“I live every day with MS as it comes” – para snowboarder Nina Sparks

My first symptom was going blind in one eye in September 2019, which was diagnosed as optic neuritis. Then, in September 2020 my feet went numb and the numbness travelled up my leg. I lost the ability to feel temperature. I could get on a heated chair lift and not feel a thing.

I was diagnosed while out in Austria – all of my medical notes were in German and I had to use Google translate to understand the information given to me!

When I translated it some of the translation was really bad. I had no idea what MS was. I did a lot of research online, including looking at the MS Society and MS Trust’s websites.

My mum and dad are both over 75 and they couldn’t travel to see me as the UK was still in lockdown then. Instead the team I was training with were checking in on me.

I left the UK feeling a fit and healthy person in 2020 and I came back with MS.

I can be fine, then I’ll crash

If people ask what MS is I tell them its nerve damage and every day is different.

I have a few MS symptoms that are consistent - my right foot is permanently numb. When I’m on my snowboard my left foot joins in the numb party! Sometimes I have numb, tingly hands. I can be fine in terms of energy levels, and then I’ll crash.

After my gym sessions I get a lot of cramping in my legs and I sometimes I think ‘why am I doing this?!’ But being classified as a para snowboarder has made it all worth it.
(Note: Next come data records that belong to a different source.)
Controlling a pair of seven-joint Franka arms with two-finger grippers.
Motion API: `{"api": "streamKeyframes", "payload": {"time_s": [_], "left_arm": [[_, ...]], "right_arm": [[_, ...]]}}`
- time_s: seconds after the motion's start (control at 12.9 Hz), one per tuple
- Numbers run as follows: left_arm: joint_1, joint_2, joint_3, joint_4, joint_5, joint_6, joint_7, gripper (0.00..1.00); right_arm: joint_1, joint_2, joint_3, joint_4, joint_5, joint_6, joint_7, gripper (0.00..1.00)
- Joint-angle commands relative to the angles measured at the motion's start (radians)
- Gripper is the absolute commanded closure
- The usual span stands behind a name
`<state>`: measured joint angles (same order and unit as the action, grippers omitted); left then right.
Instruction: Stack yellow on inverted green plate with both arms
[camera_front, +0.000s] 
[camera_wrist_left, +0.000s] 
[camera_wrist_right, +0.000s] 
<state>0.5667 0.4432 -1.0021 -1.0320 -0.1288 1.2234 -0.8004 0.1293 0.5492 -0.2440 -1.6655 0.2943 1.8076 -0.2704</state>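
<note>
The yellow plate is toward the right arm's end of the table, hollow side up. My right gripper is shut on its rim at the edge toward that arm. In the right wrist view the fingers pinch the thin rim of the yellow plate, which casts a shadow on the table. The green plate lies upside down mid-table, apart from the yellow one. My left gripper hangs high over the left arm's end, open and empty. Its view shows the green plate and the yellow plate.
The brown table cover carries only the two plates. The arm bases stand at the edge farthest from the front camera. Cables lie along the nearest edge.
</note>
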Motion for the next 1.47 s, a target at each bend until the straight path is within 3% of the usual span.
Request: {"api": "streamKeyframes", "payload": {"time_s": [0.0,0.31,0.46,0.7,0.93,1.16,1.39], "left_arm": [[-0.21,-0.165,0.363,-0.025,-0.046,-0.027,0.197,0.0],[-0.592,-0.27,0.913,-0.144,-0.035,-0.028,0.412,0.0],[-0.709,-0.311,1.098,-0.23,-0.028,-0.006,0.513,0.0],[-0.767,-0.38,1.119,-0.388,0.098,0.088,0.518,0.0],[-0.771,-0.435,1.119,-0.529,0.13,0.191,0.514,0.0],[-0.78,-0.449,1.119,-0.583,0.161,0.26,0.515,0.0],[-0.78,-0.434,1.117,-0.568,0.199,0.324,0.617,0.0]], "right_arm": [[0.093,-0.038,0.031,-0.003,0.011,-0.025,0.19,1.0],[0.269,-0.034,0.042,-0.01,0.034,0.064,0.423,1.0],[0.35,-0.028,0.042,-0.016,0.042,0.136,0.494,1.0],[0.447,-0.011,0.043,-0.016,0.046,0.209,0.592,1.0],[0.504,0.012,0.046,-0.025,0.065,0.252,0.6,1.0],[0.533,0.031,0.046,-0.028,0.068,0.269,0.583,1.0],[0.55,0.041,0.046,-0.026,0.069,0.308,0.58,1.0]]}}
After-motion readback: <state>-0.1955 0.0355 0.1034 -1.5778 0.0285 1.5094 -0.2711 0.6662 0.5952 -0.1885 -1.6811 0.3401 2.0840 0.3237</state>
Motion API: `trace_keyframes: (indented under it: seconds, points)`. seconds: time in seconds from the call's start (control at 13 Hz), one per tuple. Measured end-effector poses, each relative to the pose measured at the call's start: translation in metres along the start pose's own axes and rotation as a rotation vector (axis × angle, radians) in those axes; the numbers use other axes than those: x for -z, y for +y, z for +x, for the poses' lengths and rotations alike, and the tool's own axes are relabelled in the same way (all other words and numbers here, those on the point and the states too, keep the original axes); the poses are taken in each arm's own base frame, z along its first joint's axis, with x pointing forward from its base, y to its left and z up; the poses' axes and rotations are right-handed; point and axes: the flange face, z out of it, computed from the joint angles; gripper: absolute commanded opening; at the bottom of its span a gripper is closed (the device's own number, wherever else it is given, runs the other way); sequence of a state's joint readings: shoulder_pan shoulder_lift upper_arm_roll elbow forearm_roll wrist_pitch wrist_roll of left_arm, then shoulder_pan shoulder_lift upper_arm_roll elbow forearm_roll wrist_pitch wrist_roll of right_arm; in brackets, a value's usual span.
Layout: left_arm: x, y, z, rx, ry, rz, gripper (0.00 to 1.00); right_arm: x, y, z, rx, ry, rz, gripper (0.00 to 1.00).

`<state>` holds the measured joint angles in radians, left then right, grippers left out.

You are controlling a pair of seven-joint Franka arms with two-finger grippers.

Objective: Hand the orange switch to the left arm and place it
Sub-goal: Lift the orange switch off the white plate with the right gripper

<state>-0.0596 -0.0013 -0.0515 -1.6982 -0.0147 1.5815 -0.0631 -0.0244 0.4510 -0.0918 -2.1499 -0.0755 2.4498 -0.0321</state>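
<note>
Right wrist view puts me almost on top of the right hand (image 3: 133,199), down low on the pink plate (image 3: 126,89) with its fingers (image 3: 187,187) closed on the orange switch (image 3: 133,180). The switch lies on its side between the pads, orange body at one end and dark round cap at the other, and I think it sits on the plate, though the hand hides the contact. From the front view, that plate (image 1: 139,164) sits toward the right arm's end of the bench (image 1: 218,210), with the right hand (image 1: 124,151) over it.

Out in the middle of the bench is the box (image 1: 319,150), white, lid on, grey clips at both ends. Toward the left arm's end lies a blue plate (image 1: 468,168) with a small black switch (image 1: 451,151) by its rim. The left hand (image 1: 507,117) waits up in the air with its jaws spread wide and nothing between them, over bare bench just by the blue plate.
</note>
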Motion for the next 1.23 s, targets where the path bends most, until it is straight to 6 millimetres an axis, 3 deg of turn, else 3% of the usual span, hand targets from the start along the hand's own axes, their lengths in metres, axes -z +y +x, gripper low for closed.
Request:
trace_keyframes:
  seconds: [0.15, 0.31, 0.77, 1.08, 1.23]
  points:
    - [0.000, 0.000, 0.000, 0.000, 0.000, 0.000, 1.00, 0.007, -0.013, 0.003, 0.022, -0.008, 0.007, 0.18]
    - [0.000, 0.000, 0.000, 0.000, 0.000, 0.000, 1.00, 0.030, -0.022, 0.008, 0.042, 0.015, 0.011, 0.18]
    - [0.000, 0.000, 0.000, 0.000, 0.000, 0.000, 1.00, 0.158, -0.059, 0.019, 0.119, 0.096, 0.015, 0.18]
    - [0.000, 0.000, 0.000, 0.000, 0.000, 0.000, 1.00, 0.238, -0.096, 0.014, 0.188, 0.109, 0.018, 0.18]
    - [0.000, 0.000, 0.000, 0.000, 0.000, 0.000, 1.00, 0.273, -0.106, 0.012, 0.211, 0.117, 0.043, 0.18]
I’m struggling with my drop foot and have started to limp, but am looking into getting proper support with this.

I haven’t been consistently on treatment. I was prescribed 3 months of Copaxone (glatiramer acetate) at first. But then had no treatment for 3 months until I could see a neurologist when I was back in the UK, who then prescribed Aubagio (teriflunomide). I think it’s effective. But I am experiencing the side effect of losing my hair – although they say it usually grows back after a few months.

How MS has affected my sport

It’s definitely been a journey. Because of the numbness, from my knees down I feel like I’m hovering. I’ve had to relearn a lot. This time last year I could still remember what it was like to feel my feet. I was constantly frustrated. Now I’ve forgotten what that felt like. It’s taken a lot of work to get to where I am.

Joining the para sport community has been amazing – it’s really cool.

I felt I wasn’t disabled enough and then I got classified. This has made me understand a lot more about how the MS had affected my body!

GB Snowsport set up a development programme and I’ve been training with a coach who is really good. I feel like he has a sixth sense as he can tell when my MS is playing up. I’m early in my para career but I won 3 medals in the first month since I was classified.

Being a para athlete makes it possible to be a sports person even with a disability.

Uncertainty about the next relapse

I’m a planner but I don’t want to think about what will happen in the future yet. Having MS feels likes like a ticking time bomb. But you can either laugh or cry.

I don’t know what the next relapse will look like, so I enjoy what I can now.

I didn’t drive. But my diagnosis gave me a boost to learn, for when (and if) my mobility deteriorated. I applied for my blue badge, but I was thinking ‘I can snowboard, why should I get a badge?’ But I know it’s for the days when it’s is difficult.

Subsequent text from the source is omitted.